You will have a lot more flexibility than me. I really liked the FR60 but it isn't out yet, that is unless it came out in the last week or so. I bought a Garmin Forerunner 50, which is a very basic HRM. Actually it works great, no issues. But it doesn't have all the bells and whistles as the FR60. 

Bob


----------



## scud (Apr 28, 2009)

Hi Bob,
Yes, the FR60 looks like the best bang for your buck and I've been told it should be in the shops by the end of May. I just want to know how the Garmin training feature compares to that of the Suunto - and if anything else on the market does something similar.

Cheers,


Scud


----------



## pmpski_1 (Mar 15, 2009)

I absolutely love my Suunto, however I haven't used the Garmin so I don't have a comparison for you.

The Training Effect stuff was kind of weird at first. It's got levels based on your fitness level. I set it to the lowest setting to get a baseline and went from there. I would do something like cut the lawn and it would tell me to not exercise for 3 days afterwards.

I went against it's advice and worked out anyway, and it finally got in sync with what I was doing. Since I was looking for both endurance and weight loss, I was doing cardio almost everyday, and until I got up to the higher levels I found that it was really only good for making excuses to quit early or skip a workout. At the lower levels it's trying to protect you from over excercising - now, they may have a lot of very scientific research into the algorithm they use to determine when you should exercise or not, but I didn't pay too much attention to it.

Once I got to the higher levels, it really started to be kinda cool. It wouldn't advise me to rest so much, and the target level of your workout would be harder to achieve. I felt that I was making progress and was actually measuring something at that point, not to mention that a 30 minute workout was no longer what I needed to do. At that point my workouts became longer and more intense, and probably sooner than I would have chosen to do so (not based on how I felt, but based on how long I'd been following a workout plan).
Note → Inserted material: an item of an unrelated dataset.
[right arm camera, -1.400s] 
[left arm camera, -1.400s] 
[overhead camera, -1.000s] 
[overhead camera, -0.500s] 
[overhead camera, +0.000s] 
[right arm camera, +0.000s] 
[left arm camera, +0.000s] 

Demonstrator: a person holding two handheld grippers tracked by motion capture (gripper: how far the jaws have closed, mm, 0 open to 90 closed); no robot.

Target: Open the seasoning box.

I also like the software. Easy to use, and it keeps all your workout data in an easy to use format. I'm kind of a data geek, so this was a big plus to me. It allows you to define what type of exercise you're doing, so you can get a summary of how much time you spend on a bike vs. in the gym, etc. The only thing I don't like about it is that you only get one workout record per day. So if I do cardio or go for a ride in the morning, then hit some weights in the afternoon, it's one record for the entire day. No biggie for the big picture, but I hate that I have 2 hours of exercise that I can't make a logical distinction for what I was doing...

So what do I not like? Well, Suunto has the POD system. So, you buy the watch, then you have to buy separate PODs for other functionality. You have to buy another POD just to sync with your PC - this is probably the worst. The PC pod wasn't cheap, and I felt like it was something that should have been included with the watch in the first place.

My original chest strap broke after about 6 months of regular use. It was a pretty bad design, and replacements aren't cheap. Luckily I had another, different chest strap that I got bundled with the PC Pod.

Battery life has been decent. I have replaced batteries in the watch and HR monitors before a year has elapsed, but I don't think that's a flaw.

I don't really feel the need for the Bike or Foot or GPS PODs. I have a separate GPS unit, so that, coupled with the HRM gives me what I need.

Bottom line, check out Amazon for bundles to get everything you need.Here is the better belt:
http://www.amazon.com/Suunto-Coded-...?ie=UTF8&s=electronics&qid=1241322963&sr=8-14

This is the bundle I got, but it's currently unavailable:
http://www.amazon.com/Suunto-Home-T...ef=sr_1_5?ie=UTF8&s=hpc&qid=1241323064&sr=8-5

Let me know if you have other questions.


----------



## scud (Apr 28, 2009)

Hi,
Thanks for a great heads up Pmpski - your review of the Suunto was excellent and even with it's minor weaknesses (and higher cost) it sounds a great piece of kit.

All I need now is someone to do a similar job on the Garmin Virtual partner feature then I can make a comparison.

One thing Pmpski - which Suunto model do you have?

Thanks again, 

scud


----------



## pmpski_1 (Mar 15, 2009)

I got the T3c. I bought it before I started riding, so I don't know if any of the higher level models will have more features. It was the lowest priced model with the "Coach" feature when I bought it.

Check out Amazon for more reviews.


----------